Chuck Connors wrote:
Hey guys.  I'm trying to work up a little program that will send any
new lines written to a file (log file from my home automation
software) to me via instant message.  I've gotten the instant message
sending part figured out using xmpppy.

I've done a few things with Python in the past but I am in no means
more than a beginner/hacker.  Can someone tell me what commands/
modules/etc exist for monitoring and parsing a file for new
information that I can then send to my IM sending function?  I am not
asking for anyone to write the code but merely a push in the right
direction.

Thanks!

I assume you have a reason not to put the logic into the program that's creating the log file.

Tell us the Python version, and OS it's running on.

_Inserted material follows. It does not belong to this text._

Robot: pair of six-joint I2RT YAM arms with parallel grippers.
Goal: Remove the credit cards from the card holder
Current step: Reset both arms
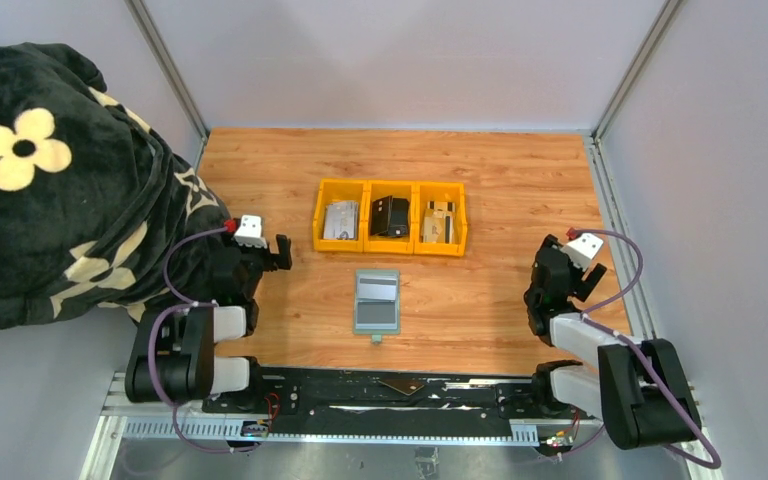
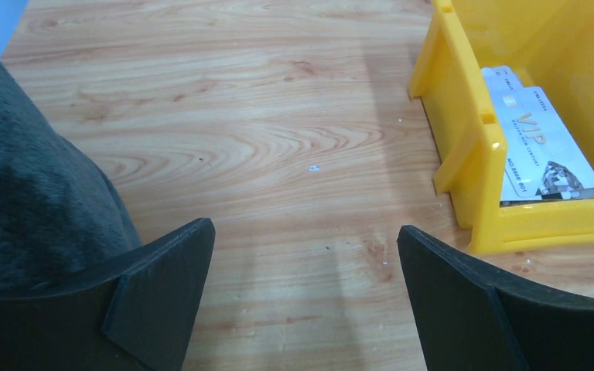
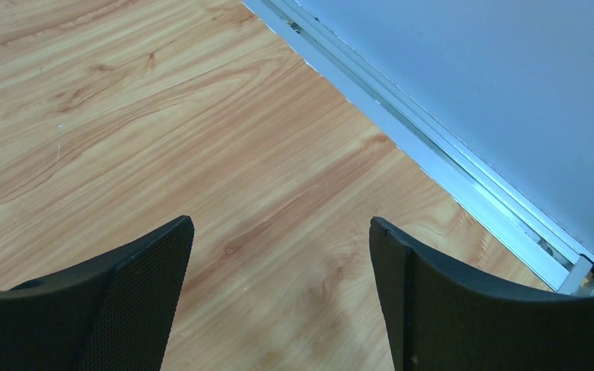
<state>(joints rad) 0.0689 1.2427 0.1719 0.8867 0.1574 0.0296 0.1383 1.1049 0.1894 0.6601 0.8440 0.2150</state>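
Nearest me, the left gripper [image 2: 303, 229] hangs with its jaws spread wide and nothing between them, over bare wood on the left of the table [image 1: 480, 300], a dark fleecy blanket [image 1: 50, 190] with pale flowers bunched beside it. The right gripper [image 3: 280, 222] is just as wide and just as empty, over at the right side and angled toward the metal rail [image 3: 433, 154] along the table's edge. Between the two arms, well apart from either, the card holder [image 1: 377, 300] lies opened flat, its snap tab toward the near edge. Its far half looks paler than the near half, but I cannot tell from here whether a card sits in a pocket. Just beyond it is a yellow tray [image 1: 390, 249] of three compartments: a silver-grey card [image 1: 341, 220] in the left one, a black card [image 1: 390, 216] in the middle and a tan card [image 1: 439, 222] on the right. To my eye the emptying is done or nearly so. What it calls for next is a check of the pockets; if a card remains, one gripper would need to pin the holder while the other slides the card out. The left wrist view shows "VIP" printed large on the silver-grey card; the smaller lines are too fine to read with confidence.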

So your problem is to monitor a text file, and detect whenever it grows, taking the new parts and incrementally doing something with them. Here's a fragment from my tail program:

def getRest(options, filename, oldstat, stat, callback):
more = stat.st_size - oldstat.st_size #Note: this could be negative, if the file shrank while we were waiting
   if more > 0:
       infile = open(filename, "rb")
       infile.seek(oldstat.st_size)
buf = infile.read(more) #BUGBUG perhaps should break this into multiple reads, if over 8k
       callback(buf)       #process the new text

def follow(options, filename, oldstat, callback):
   while True:
       stat = os.stat(filename)
if stat.st_mtime > oldstat.st_mtime or stat.st_size != oldstat.st_size:
           getRest(options, filename, oldstat, stat, callback)
           oldstat = stat
       else:
           time.sleep(options.sec_to_wait)

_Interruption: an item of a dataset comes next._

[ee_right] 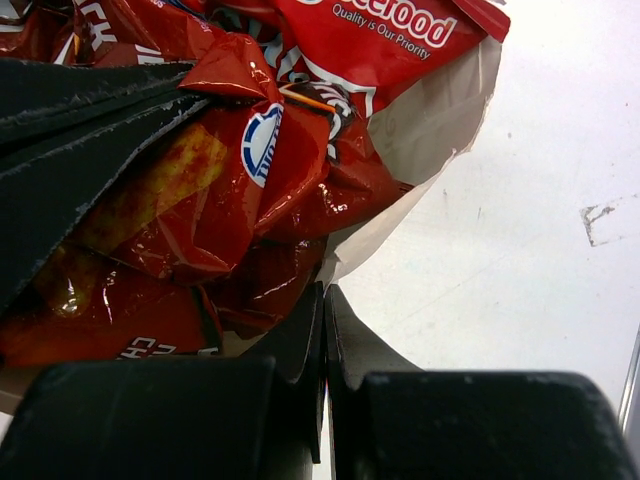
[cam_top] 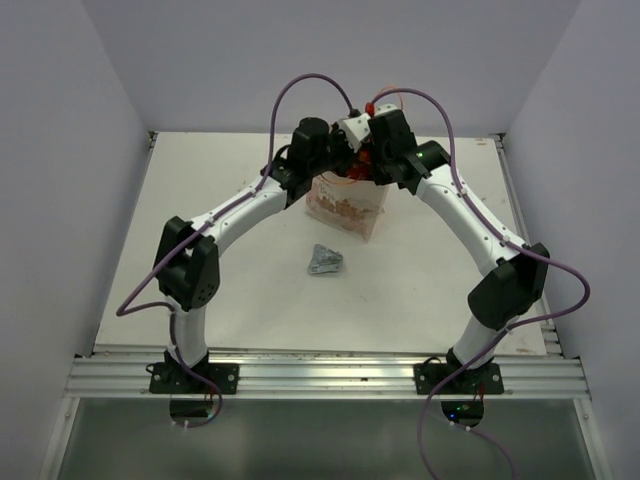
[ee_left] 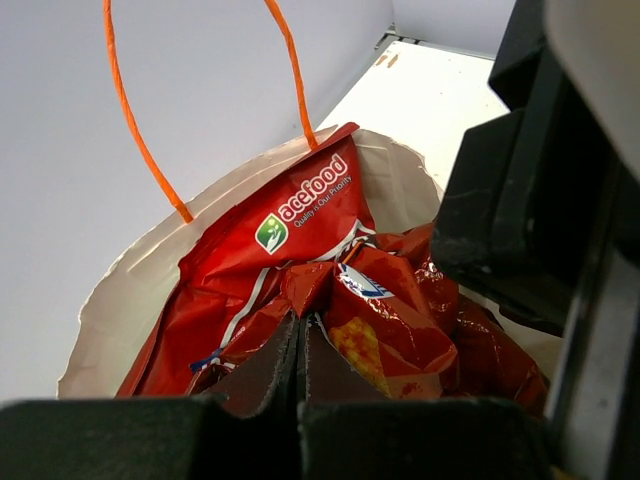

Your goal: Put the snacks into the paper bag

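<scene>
The paper bag [cam_top: 346,212] stands upright at the middle back of the table, and both arms reach over its mouth. Inside lie a big red-white chips bag [ee_left: 300,215] and a crumpled red-orange chips bag [ee_left: 400,330]. My left gripper [ee_left: 300,322] is shut with nothing between its fingers, its tips pressed onto the red-orange bag. My right gripper [ee_right: 324,290] is shut, pinching the bag's paper rim [ee_right: 425,130] at the edge. A small silver foil packet [cam_top: 324,260] lies on the table in front of the bag. The other snacks are hidden.
The bag's orange cord handle [ee_left: 130,110] stands up beside the left gripper. The right arm's black body [ee_left: 540,200] crowds the bag's mouth from the right. White walls enclose the table on three sides, and a metal rail [cam_top: 330,375] runs along the near edge.
</scene>
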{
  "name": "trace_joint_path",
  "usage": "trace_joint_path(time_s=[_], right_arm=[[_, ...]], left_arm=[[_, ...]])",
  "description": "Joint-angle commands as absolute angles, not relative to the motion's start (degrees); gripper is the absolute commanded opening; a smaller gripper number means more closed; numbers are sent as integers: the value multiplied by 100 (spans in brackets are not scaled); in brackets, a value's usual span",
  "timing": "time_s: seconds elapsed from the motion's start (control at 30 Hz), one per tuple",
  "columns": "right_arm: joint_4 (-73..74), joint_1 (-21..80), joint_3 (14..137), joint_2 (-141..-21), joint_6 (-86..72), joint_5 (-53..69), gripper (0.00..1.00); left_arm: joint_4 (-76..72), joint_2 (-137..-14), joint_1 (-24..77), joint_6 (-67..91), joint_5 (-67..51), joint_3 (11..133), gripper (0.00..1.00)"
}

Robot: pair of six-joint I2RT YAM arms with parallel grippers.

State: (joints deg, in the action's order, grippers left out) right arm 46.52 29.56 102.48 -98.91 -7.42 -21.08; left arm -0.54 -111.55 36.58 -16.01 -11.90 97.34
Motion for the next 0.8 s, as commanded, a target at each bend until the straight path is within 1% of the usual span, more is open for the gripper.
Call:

The concept here is that we only do real work when the stat() of a file has changed. Then, if the size is larger than last time, we process the new text.

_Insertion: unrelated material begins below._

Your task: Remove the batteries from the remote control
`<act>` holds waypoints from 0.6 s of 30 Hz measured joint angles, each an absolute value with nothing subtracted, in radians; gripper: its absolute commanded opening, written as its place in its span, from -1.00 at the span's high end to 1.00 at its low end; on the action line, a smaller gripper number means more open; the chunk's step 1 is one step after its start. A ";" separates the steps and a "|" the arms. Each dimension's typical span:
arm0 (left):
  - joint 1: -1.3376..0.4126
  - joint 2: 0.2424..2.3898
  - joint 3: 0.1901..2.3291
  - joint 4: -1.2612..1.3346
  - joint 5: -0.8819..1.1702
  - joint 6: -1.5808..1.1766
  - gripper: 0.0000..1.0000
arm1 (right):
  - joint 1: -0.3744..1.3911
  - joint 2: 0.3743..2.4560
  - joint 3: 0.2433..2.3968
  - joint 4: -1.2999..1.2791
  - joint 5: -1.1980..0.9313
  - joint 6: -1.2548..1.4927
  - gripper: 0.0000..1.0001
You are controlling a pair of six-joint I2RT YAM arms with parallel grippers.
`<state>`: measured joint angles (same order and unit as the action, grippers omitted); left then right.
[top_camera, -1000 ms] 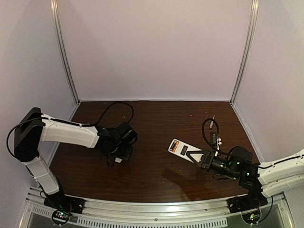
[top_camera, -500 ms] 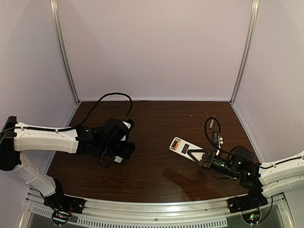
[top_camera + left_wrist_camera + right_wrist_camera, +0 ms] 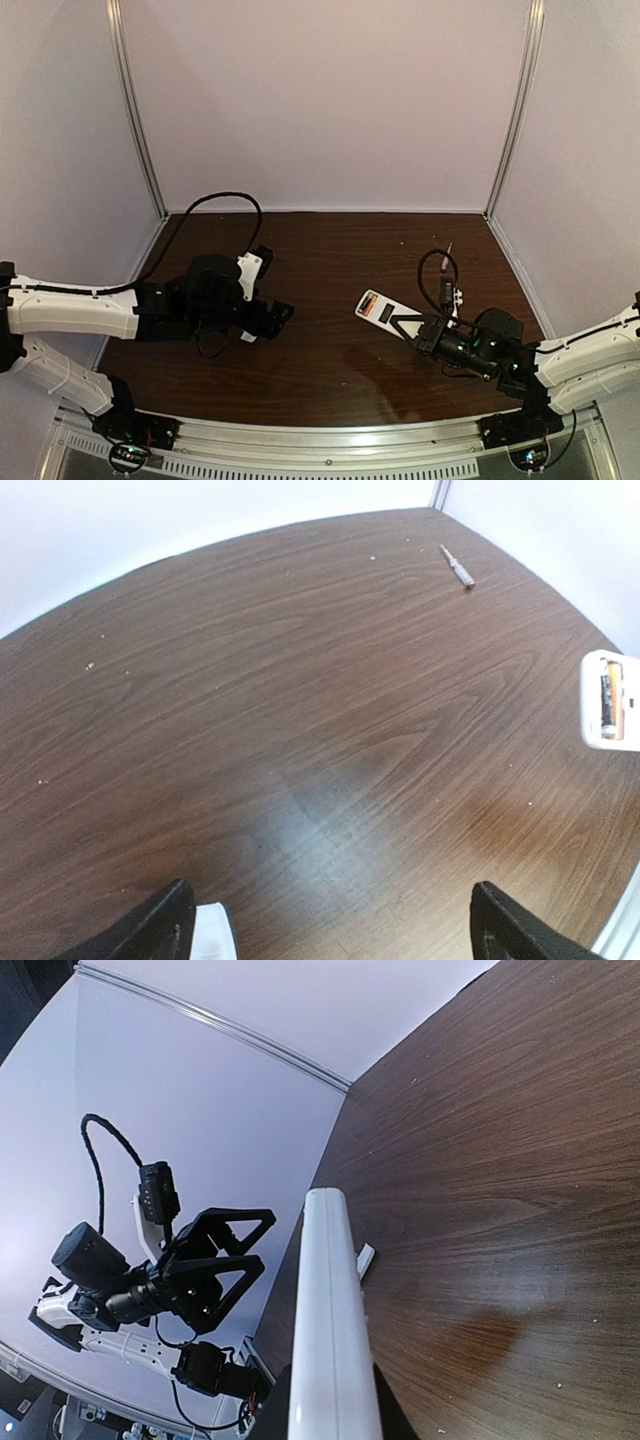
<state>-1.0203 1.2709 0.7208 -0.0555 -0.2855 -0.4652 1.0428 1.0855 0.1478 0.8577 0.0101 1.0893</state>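
Well, right gripper (image 3: 413, 328) clamps the remote control (image 3: 380, 310) at center right, 2 batteries (image 3: 608, 705) seated inside. Left gripper (image 3: 269, 321) gapes beside a white cover piece (image 3: 212, 932); a slim tool (image 3: 458, 567) lies upper right.

Seen from above, the light is dim and soft, with a violet cast on the walls (image 3: 320, 100). The dark table (image 3: 330, 260) shows only a faint sheen and one diffuse shadow toward its front. The upright posts (image 3: 135, 120) bow with wide-angle distortion, and fine detail is grainy. The left wrist view is brighter, with a pale bluish glare patch on the wood and a curved far edge; the remote control (image 3: 608, 700) is almost blown out white. In the right wrist view it looms close and soft-edged, a blurred shadow beside it.
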 measured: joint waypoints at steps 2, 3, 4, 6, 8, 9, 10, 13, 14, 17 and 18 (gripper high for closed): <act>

options is an object with various optional attributes. In this case, I think the only one used was sec_to_wait, which is how long we should delay before re-checking the stat. If it's too small, you waste CPU time.


Your callback will have to deal with breaking things into messages, probably at convenient line-breaks. And of course the whole thing might want to be turned inside out, and coded as a generator. But it's a starting point, as you asked.